In fact, as Andrew Mitchell, co-founder of the Natural Capital Finance Alliance, asserted: “The data is unremittingly dreadful.” He told conference delegates that he started out hugging orangutans, but soon realized he couldn’t save them that way – he now hugs Bloomberg financial data terminals. “If you look at a Bloomberg terminal, there is hardly any data there on natural capital. We need to get at the investors, the banks, because they move the money around the world.”

Mitchell cautioned that any focus on money must also be considered within the wider context. In the global north, for example, he said the language of natural capital is the language of money, but in the global south it is the language of poverty. Any degradation in natural capital disproportionately affects the poorest, so the challenge is to get money flowing to support local populations who rely on, and protect, natural resources. “A lot of poor people use natural capital as a means to survive, so we must bear that in mind.”

Most speakers agreed that more data innovation was required, and that artificial intelligence (AI) and machine learning could play a key role here.
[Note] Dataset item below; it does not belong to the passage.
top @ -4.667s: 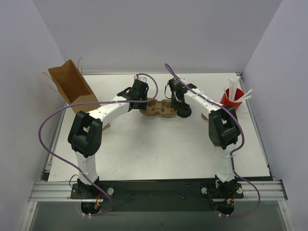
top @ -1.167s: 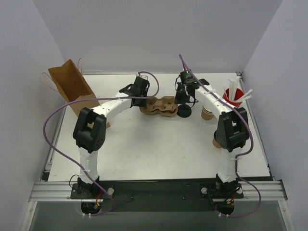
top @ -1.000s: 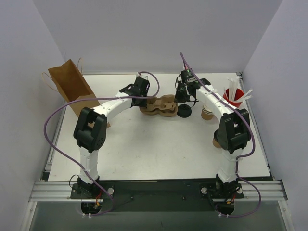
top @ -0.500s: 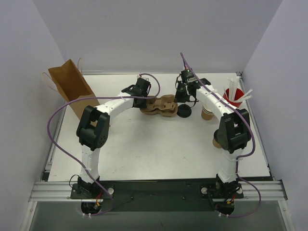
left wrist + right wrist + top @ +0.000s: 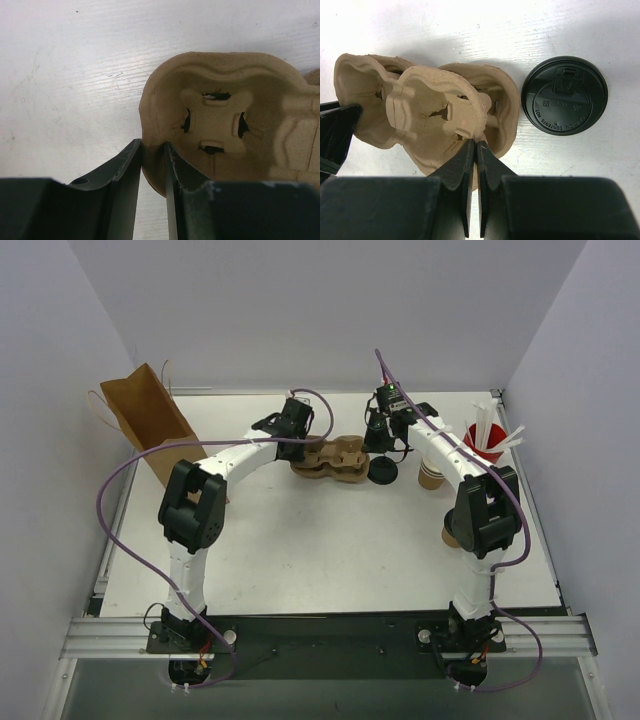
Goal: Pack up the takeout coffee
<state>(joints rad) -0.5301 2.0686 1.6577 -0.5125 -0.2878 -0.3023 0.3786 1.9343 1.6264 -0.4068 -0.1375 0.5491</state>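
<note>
- We judge the step in hand to be pulling the nested cup carriers [image 5: 328, 460] apart, so that one is free to take the coffee cup [image 5: 564, 95]. The cup is not yet packed.
- To do this well, we want each tool firm on a different carrier. Then comes a slow, level pull in opposite directions, with the lower carrier held down on the counter [image 5: 320, 550] so it does not ride up with the upper one.
- The pulp walls look likely to bend and tear, so we favour a gentle wiggle over a jerk.
- The coffee cup stands upright and capped on the counter just beside the cup carriers, at their end toward the right arm. It does not touch them. A pull that swings that way could knock it over.
- The left tool [image 5: 152, 167] is nearly closed. It pinches the thin side wall of the carrier pocket farthest from the coffee cup, with one finger on each side of the wall.
- The right tool [image 5: 476, 150] is closed to a sliver and seems to nip the rim of the uppermost carrier at the end nearer the coffee cup. We cannot tell whether a lower rim is caught with it.
- The paper bag [image 5: 150, 420] stands open well apart from the cup carriers, beyond the left arm.
</note>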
Michelle Lapinski, formerly of the Natural Capital Coalition Steering Group and now VP of the Earth Genome– an environmental data tech startup – said that AI had the potential to solve some of the world’s biggest environmental and biodiversity challenges by addressing data gaps at scale.

She pointed to Microsoft’s AI for Earth programme, which has three projects underway. One enables land-cover mapping to aid precision conservation; another aims to enable smart agriculture through sensors, drones, data and broadband connectivity; while the third tests the viability of smart mosquito traps to remotely track and monitor species health.
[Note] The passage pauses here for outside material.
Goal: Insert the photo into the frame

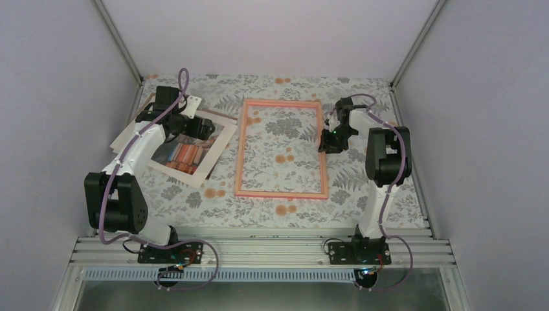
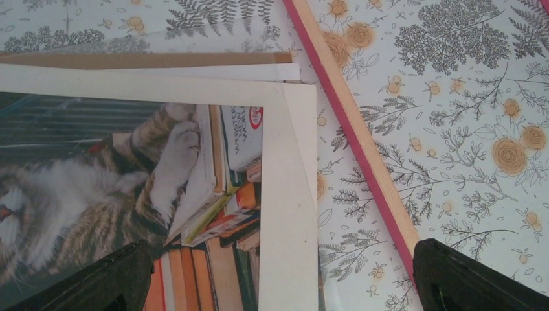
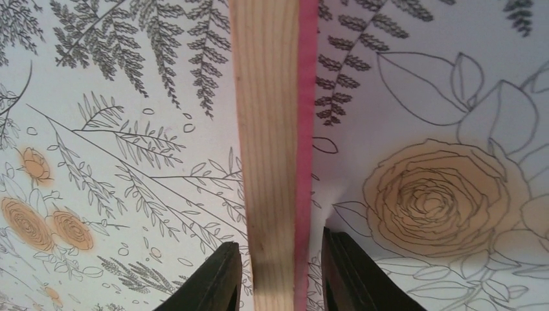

The latter, Project Premonition, aims to detect pathogens before they cause outbreaks by turning mosquitoes into devices that collect data from animals in the environment. Each mosquito bite can collect a few microliters of blood, which contains genetic information about the animal that was bitten and the pathogens circulating in that animal.

Jonathan Hughes, CEO of the Scottish Wildlife Trust, said that more must be done to leverage technology, knowledge and data – this, he added, would introduce an element of transparency and competition that could help mainstream natural capital issues. Both he and Andersen emphasized that AI now has to be part of the conservation solution due to its powerful transformative potential. “We haven’t even scratched the surface with [AI],” Andersen said.

Hughes also touched on what he termed “ecovation” – one example of this could be broadening the circular economy agenda to incorporate wider thinking on natural capital, so considering not just manufactured material flows, but natural flows, as well. He said this could also open up new opportunities for cross-sector collaboration.